I’m trying out webhook integrations for the first time to hook some event data from a Boron over to AWS IoT Core. I’ve used AWS IoT Core in the past over an MQTTS connection which was pretty straightforward(not on the particle ecosystem). Since I’m using a Boron here it looks like Webhooks are the way to get this done. I see basic authorization on the Webhooks but I don’t see any support for TLS. Also I think the forum is getting so huge here it’s hard to find information.
Can someone point me in the right direction to create a webhook to post data using root, client cert, and private keys? I know the endpoint and all the other information.
There is no way to set a custom TLS client certificate or root certificate when using a webhook.
You’d need to use an intermediate server (webhook or server-sent-events, SSE) either as a full server or a microservice (Amazon Lamda Function or Google Cloud Function, for example), that is able to include your certificates.
Thanks @rickkas7. However doesn’t that sort of nullify the security of TLS? I’m just really surprised there is no way to establish a TLS connection from Particle’s server to another server. It seems the resources would certainly be there to support that. What gives?
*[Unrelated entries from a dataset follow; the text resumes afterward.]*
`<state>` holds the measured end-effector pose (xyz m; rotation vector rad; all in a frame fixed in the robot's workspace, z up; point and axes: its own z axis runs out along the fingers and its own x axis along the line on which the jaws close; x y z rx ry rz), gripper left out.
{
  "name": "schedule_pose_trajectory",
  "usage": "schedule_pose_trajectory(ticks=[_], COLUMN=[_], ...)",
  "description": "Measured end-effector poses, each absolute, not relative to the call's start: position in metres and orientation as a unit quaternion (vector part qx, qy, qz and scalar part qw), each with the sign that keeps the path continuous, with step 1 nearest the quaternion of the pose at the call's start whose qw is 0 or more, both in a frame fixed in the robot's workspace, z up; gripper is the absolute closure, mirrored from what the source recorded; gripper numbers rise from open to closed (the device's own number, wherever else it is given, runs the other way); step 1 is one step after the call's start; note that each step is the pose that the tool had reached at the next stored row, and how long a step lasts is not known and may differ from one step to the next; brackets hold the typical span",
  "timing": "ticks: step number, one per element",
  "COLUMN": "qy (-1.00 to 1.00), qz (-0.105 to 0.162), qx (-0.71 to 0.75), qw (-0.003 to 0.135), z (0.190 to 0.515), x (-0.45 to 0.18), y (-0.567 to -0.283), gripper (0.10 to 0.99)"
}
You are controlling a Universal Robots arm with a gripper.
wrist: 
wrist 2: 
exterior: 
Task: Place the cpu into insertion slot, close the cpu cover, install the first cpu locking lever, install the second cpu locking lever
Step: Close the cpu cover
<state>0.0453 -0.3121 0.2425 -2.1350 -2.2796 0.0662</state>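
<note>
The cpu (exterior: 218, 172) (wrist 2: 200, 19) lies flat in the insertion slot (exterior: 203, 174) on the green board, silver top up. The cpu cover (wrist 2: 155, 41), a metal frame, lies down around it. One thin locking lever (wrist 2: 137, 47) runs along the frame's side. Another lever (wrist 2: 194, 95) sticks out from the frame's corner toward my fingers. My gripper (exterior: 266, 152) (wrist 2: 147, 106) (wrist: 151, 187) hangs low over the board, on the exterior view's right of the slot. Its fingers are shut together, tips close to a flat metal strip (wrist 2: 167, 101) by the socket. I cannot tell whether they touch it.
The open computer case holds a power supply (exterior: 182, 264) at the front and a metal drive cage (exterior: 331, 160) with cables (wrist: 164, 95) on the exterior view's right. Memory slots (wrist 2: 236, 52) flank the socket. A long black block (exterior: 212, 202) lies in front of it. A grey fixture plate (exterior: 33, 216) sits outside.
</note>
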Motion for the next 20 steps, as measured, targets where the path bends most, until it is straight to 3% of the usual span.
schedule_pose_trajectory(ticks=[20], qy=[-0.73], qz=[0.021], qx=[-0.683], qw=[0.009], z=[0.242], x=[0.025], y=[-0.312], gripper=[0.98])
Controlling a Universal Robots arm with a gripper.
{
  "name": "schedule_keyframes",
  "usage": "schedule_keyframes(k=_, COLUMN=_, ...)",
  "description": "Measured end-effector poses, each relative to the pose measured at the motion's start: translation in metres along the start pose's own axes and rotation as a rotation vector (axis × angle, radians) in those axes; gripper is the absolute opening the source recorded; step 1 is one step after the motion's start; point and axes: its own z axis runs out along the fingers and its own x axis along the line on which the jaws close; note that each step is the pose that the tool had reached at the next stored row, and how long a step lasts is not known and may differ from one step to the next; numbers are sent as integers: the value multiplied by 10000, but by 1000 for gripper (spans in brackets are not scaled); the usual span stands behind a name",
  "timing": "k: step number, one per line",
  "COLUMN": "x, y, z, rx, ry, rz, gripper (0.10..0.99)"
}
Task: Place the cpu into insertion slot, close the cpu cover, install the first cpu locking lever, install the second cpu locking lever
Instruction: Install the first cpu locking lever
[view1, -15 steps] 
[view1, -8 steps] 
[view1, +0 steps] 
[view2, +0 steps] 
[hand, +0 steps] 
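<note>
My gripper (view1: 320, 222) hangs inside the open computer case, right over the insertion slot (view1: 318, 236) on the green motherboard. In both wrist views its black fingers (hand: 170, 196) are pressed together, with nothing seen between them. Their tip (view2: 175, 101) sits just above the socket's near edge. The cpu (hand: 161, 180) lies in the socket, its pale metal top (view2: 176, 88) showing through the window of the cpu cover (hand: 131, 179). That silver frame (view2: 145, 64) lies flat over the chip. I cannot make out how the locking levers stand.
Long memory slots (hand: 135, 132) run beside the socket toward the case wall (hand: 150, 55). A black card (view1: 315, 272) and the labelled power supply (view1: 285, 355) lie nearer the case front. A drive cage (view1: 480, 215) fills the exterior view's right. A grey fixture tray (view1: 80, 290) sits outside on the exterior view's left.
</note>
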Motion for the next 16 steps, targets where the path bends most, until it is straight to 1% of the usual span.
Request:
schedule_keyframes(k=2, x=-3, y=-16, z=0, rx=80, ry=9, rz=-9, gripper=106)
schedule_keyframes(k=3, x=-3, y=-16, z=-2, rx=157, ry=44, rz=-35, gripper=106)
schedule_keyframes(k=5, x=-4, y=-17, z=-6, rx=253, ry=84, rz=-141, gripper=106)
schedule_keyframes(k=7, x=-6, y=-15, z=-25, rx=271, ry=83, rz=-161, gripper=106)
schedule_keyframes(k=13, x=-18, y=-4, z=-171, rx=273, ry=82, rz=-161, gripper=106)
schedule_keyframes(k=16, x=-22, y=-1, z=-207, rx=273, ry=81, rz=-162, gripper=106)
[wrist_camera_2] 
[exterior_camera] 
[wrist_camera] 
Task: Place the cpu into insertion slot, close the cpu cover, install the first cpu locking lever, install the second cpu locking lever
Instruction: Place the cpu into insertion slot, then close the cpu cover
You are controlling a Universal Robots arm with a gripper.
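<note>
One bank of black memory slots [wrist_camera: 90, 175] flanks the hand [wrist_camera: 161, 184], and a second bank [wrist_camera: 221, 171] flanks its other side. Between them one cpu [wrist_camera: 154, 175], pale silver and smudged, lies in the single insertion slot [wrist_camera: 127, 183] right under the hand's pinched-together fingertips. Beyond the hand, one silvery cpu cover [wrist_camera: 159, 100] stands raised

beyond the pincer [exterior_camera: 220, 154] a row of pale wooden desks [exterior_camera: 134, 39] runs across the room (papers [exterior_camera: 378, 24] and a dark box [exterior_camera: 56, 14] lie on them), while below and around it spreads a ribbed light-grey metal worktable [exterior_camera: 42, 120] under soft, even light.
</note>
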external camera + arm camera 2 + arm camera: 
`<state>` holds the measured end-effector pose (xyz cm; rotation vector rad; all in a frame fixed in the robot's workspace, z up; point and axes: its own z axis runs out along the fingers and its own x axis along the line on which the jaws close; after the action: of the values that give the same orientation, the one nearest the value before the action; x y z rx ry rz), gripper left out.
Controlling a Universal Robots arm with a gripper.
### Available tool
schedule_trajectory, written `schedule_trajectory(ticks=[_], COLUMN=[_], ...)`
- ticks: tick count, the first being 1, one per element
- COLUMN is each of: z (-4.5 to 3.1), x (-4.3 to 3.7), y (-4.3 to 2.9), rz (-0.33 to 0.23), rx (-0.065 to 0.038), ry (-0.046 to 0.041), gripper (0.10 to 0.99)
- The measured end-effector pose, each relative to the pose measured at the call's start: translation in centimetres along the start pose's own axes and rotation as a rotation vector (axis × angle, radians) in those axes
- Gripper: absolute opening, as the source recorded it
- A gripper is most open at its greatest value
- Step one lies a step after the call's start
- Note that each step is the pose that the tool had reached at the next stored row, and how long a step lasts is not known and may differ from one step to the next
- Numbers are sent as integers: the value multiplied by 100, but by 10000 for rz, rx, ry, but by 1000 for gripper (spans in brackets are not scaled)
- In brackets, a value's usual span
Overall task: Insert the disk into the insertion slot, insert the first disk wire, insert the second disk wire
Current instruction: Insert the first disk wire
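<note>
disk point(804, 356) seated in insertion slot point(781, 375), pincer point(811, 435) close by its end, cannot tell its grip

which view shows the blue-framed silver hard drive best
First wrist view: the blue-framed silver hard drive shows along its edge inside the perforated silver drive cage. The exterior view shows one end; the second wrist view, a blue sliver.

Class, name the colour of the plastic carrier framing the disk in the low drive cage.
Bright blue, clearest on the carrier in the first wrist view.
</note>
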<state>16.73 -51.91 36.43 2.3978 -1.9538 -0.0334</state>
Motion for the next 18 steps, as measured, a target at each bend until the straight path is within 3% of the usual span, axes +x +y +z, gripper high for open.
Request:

Is this just something that has not been implemented yet?
We are trying to develop a line of Cellular connected sensors that are compatible with AWS IoT. AWS will need to certify the product but I believe this insecure connection to a secondary server would be frowned upon in that certification process.
With SSE, your server makes an outgoing connection to the Particle cloud over TLS/SSL, authenticated with a Particle auth token, and keeps the connection open. This is secure. Since you have control over this server, you could use TLS client certificates and custom certificate roots, if desired, to securely access other servers.
There hasn’t been any demand for TLS client certificates in webhooks and it is not in the current feature roadmap.